» WHAT YOU WILL DO
Would you transcribe the data word for word?

Source records
- - - -
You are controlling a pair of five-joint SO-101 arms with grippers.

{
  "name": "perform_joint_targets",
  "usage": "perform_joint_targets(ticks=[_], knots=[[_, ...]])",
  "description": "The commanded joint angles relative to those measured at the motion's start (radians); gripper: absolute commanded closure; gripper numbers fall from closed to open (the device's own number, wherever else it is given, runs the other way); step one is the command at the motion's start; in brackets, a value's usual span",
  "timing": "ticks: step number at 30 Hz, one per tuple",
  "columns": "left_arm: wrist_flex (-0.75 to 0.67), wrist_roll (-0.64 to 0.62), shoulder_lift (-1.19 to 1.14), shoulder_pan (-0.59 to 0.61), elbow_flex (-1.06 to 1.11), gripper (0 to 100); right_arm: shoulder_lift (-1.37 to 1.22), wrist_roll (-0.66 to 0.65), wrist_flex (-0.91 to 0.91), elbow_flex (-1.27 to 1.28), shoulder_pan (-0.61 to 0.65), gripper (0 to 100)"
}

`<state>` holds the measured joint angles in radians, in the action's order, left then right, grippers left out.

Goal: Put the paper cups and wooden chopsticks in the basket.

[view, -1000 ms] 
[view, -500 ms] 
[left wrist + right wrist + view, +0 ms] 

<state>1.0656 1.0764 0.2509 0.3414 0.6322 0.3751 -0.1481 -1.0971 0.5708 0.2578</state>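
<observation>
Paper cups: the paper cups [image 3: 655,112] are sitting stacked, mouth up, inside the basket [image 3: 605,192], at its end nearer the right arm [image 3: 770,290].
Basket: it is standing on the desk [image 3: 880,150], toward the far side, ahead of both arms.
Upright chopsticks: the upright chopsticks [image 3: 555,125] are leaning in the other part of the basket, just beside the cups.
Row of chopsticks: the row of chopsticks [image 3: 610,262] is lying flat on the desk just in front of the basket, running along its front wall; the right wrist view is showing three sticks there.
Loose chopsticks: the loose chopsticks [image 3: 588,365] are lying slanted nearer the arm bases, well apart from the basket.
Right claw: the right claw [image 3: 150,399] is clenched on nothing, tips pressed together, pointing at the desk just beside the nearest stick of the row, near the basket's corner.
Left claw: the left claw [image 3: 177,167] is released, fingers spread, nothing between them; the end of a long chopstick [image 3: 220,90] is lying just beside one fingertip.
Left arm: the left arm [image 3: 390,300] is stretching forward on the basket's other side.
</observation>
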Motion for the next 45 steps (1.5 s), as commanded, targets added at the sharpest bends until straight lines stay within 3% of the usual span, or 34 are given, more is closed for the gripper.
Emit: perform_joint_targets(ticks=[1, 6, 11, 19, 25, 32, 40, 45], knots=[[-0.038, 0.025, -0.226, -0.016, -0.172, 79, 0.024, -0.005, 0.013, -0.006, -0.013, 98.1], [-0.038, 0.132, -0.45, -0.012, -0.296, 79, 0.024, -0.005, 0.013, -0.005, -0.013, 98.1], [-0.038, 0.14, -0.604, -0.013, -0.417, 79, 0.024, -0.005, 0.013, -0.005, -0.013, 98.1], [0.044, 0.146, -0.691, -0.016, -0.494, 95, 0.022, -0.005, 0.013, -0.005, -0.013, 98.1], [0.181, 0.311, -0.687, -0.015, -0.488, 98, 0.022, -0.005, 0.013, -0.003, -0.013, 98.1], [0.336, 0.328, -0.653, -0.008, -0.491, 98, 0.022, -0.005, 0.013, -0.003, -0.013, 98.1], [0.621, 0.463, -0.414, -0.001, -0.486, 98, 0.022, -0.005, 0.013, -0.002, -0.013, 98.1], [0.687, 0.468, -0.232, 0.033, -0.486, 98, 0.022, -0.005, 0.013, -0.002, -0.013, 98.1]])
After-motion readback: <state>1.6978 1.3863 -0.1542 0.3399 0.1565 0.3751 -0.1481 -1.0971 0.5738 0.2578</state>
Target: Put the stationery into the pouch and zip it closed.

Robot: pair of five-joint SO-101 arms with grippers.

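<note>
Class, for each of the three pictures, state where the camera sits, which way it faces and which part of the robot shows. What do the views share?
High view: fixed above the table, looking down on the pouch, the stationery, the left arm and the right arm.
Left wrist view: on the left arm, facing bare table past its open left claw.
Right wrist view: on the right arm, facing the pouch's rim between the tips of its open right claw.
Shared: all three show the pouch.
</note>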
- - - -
» TASK SOLUTION
You are controlling a pair of five-joint SO-101 arms with grippers.

{
  "name": "perform_joint_targets",
  "usage": "perform_joint_targets(ticks=[_], knots=[[_, ...]])",
  "description": "The commanded joint angles relative to those measured at the motion's start (radians); gripper: absolute commanded closure; gripper numbers fall from closed to open (the device's own number, wherever else it is given, runs the other way); step one is the command at the motion's start; in brackets, a value's usual span",
  "timing": "ticks: step number at 30 Hz, one per tuple",
  "columns": "left_arm: wrist_flex (-0.75 to 0.67), wrist_roll (-0.64 to 0.62), shoulder_lift (-1.19 to 1.14), shoulder_pan (-0.59 to 0.61), elbow_flex (-1.06 to 1.11), gripper (0 to 100); right_arm: shoulder_lift (-1.37 to 1.22), wrist_roll (-0.66 to 0.65), wrist_flex (-0.91 to 0.91), elbow_flex (-1.27 to 1.28), shoulder_pan (-0.61 to 0.65), gripper (0 to 100)"
}

`<state>` holds the measured joint angles in radians, in the action's order, left then right, grippers left out.

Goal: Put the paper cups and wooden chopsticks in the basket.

[view, -1000 ms] 
[view, -500 ms] 
[left wrist + right wrist + view, +0 ms] 

<state>1.0656 1.0764 0.2509 0.3414 0.6322 0.3751 -0.1481 -1.0971 0.5708 0.2578</state>
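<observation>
Paper cups: the paper cups [image 3: 655,112] are sitting stacked, mouth up, inside the basket [image 3: 605,192], at its end nearer the right arm [image 3: 770,290].
Basket: it is standing on the desk [image 3: 880,150], toward the far side, ahead of both arms.
Upright chopsticks: the upright chopsticks [image 3: 555,125] are leaning in the other part of the basket, just beside the cups.
Row of chopsticks: the row of chopsticks [image 3: 610,262] is lying flat on the desk just in front of the basket, running along its front wall; the right wrist view is showing three sticks there.
Loose chopsticks: the loose chopsticks [image 3: 588,365] are lying slanted nearer the arm bases, well apart from the basket.
Right claw: the right claw [image 3: 150,399] is clenched on nothing, tips pressed together, pointing at the desk just beside the nearest stick of the row, near the basket's corner.
Left claw: the left claw [image 3: 177,167] is released, fingers spread, nothing between them; the end of a long chopstick [image 3: 220,90] is lying just beside one fingertip.
Left arm: the left arm [image 3: 390,300] is stretching forward on the basket's other side.
</observation>
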Motion for the next 45 steps (1.5 s), as commanded, targets added at the sharpest bends until straight lines stay within 3% of the usual span, or 34 are given, more is closed for the gripper.
Emit: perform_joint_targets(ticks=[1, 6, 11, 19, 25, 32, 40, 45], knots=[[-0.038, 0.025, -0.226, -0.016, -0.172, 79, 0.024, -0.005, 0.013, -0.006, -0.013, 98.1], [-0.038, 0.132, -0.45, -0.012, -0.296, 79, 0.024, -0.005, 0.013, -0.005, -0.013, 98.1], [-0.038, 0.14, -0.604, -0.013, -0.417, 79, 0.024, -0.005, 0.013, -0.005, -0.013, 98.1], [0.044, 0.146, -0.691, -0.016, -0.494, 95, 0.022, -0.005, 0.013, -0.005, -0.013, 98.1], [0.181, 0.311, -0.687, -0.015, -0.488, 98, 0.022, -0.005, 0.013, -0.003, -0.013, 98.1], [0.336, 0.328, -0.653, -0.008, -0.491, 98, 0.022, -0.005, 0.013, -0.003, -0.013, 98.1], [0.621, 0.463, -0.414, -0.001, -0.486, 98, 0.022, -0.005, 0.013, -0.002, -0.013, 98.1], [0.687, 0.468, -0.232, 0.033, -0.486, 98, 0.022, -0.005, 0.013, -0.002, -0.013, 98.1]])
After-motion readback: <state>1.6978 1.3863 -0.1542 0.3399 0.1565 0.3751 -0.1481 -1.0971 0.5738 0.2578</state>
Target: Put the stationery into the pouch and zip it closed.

Robot: pair of five-joint SO-101 arms with grippers.

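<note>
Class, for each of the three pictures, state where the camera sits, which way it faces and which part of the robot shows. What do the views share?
High view: fixed above the table, looking down on the pouch, the stationery, the left arm and the right arm.
Left wrist view: on the left arm, facing bare table past its open left claw.
Right wrist view: on the right arm, facing the pouch's rim between the tips of its open right claw.
Shared: all three show the pouch.
</note>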

This answer is finished.